Il admonestait invariablement les parents ainsi: "Donnez à cet enfant une bonne éducation; efforcez-vous de lui donner le meilleur de ce que vous pouvez vous permettre, afin qu'il soit capable de bénéficier des privilèges de cet âge glorieux. Faites tout ce que vous pouvez pour encourager le spirituel en lui".

Quiconque recherchait la présence de 'Abdu'l-Baha était frappé de la sympathie paternelle qu'il incarnait.

Parlant de son amour et de celui des autres à son égard, 'Abdu'l-Baha répondait: "Je sais que vous m'aimez, je peux voir cela. Je prierai pour vous afin que vous soyez fermes, que vous serviez la Cause, et que vous deveniez un vrai serviteur de Baha'u'llah.
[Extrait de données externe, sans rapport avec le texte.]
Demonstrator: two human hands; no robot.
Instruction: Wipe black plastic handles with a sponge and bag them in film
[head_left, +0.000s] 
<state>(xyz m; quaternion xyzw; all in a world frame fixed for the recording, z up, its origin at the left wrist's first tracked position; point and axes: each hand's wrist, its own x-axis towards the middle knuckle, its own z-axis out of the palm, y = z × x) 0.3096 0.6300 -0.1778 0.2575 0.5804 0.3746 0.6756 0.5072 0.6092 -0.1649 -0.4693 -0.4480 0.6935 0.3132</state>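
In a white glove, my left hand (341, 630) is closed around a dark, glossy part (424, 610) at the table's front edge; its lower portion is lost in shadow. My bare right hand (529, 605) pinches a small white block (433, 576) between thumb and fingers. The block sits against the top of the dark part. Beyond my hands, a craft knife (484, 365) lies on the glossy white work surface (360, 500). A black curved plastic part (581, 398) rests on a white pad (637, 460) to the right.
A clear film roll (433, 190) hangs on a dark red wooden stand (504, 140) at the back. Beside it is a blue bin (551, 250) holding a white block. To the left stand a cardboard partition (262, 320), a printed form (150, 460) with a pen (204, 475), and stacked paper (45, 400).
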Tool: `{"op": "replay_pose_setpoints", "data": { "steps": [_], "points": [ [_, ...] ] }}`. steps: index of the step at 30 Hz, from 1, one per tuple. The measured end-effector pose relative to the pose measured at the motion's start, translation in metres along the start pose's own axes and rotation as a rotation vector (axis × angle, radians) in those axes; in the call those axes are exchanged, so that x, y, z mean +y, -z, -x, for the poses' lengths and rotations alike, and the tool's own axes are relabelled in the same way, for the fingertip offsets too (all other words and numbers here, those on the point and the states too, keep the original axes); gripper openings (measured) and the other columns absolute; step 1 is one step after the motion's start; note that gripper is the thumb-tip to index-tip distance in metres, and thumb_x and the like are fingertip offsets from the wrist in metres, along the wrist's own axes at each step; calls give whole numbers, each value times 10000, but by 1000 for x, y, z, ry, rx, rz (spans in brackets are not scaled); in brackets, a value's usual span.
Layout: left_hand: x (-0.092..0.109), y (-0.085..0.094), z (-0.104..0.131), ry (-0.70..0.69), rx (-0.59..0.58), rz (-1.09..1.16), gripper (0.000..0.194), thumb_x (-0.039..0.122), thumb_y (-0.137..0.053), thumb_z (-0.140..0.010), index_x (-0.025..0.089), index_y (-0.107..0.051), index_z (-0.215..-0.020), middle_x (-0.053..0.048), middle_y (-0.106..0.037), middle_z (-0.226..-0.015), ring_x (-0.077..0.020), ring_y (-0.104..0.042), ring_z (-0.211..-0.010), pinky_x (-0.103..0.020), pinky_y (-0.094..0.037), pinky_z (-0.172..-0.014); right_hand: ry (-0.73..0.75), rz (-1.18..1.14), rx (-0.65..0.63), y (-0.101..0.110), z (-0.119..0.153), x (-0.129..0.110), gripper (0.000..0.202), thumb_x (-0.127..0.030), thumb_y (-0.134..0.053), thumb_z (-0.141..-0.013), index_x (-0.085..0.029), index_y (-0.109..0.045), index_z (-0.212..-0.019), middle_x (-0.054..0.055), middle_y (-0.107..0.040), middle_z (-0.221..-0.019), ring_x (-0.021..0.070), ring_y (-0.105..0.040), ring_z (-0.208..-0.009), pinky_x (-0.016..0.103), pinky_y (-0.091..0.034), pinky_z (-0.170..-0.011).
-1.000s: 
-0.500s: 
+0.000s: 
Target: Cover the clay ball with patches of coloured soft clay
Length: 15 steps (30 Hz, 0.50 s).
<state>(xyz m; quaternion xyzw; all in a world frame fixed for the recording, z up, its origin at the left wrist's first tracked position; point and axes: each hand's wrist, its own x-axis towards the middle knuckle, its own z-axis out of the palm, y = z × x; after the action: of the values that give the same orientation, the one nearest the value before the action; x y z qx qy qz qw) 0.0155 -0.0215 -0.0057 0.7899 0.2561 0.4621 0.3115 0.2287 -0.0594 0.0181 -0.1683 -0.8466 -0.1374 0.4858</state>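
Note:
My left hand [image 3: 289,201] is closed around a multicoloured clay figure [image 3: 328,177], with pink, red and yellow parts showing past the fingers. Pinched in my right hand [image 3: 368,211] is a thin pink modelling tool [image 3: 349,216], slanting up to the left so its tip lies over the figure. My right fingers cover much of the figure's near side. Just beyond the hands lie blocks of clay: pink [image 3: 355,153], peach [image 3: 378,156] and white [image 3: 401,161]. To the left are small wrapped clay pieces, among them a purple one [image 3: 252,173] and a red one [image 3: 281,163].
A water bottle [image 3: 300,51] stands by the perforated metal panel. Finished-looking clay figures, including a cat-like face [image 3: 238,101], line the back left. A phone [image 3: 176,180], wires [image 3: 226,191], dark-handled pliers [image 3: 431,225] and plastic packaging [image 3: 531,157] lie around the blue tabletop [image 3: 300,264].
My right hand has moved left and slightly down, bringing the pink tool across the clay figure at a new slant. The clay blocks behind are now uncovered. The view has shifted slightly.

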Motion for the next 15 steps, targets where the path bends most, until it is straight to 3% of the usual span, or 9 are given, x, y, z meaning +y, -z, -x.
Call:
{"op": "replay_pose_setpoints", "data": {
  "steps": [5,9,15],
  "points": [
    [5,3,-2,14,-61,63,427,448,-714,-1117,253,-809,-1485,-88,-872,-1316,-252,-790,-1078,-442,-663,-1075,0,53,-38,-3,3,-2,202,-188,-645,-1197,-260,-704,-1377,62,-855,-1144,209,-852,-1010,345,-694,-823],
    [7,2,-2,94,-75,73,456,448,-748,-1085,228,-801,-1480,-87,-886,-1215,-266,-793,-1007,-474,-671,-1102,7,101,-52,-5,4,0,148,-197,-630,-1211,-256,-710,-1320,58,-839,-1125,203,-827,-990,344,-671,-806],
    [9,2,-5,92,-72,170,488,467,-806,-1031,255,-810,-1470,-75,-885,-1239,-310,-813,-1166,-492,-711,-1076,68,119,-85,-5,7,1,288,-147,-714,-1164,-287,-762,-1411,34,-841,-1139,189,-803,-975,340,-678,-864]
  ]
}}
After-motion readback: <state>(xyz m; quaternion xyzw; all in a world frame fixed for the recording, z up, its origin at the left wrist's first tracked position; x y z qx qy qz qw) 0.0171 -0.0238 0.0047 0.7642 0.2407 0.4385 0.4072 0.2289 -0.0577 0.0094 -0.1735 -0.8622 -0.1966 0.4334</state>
Bien que je m'en aille, je serai toujours présent parmi vous". Ces paroles furent dites avec la plus grande sympathie et une compréhension bienveillante des difficultés; pendant cette petite causerie 'Abdu'l-Baha prit les mains de son interlocuteur pour les caresser, et à la fin prit sa tête et avec une délicate attention l'attira à lui et baisa le front du jeune homme qui eut l'impression d'avoir trouvé un père et un ami.


2.51. L'ADIEU

Pour la dernière matinée du séjour de 'Abdu'l-Baha à Londres beaucoup d'amis se rassemblèrent à Cadogan Gardens (38) et à la gare pour lui dire au revoir. Un médecin zoroastrien organisa chez lui une cérémonie émouvante et intéressante et envoya à quelques Parsis (39) de Bombay un télégramme soigneusement rédigé comme suit: "La torche de la vérité flambe à nouveau à l'Est et à l'Ouest grâce à 'Abdu'l-Baha". Instruit par ses frères, ce disciple d'une des plus anciennes religions dans le monde avait apporté avec lui une huile sacrée d'un parfum rare, avec laquelle il oignit la tête et la poitrine de 'Abdu'l-Baha, et toucha ensuite les mains de tous ceux présents. Puis il posa autour du cou et des épaules de 'Abdu'l-Baha une guirlande exquise de bourgeons de roses et de lilas.

La dernière vision que les amis eurent à la gare Victoria fut celle d'un visage et d'une silhouette vénérables à la fenêtre, qui lançait au-dehors un dernier regard plein de bienveillance et de tendresse à ceux qu'il quittait.